== TASK DESCRIPTION ==
Pictures stay out; everything else in the listing below is to be restated word for word.

- Opening Delimiter -

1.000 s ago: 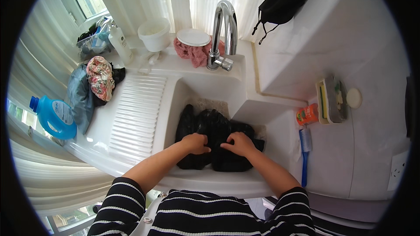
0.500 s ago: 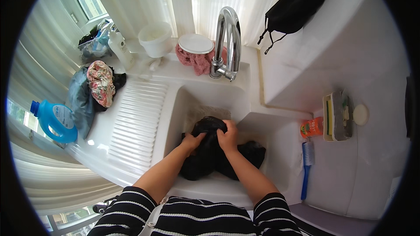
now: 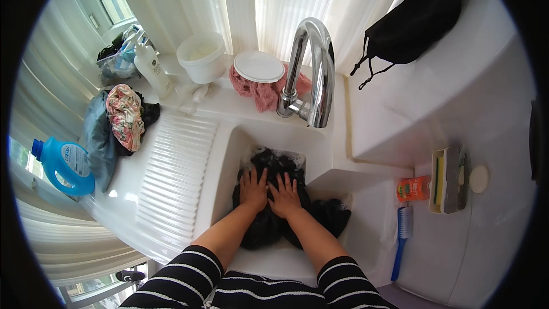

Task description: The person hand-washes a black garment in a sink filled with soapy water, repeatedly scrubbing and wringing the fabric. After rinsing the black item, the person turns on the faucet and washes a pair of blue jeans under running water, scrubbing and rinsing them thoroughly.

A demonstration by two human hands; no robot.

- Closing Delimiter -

== ANSWER FOR THIS EXERCISE ==
1.000 s ago: 
0.500 s ago: 
now: 

Task description: The person hand-washes a black garment in a sink filled with soapy water, repeatedly scrubbing and wringing the fabric. After rinsing the black item, the person turns on the faucet and washes a pair of blue jeans under running water, scrubbing and rinsing them thoroughly.

A demonstration by two human hands; no robot.

The answer given above is the complete response.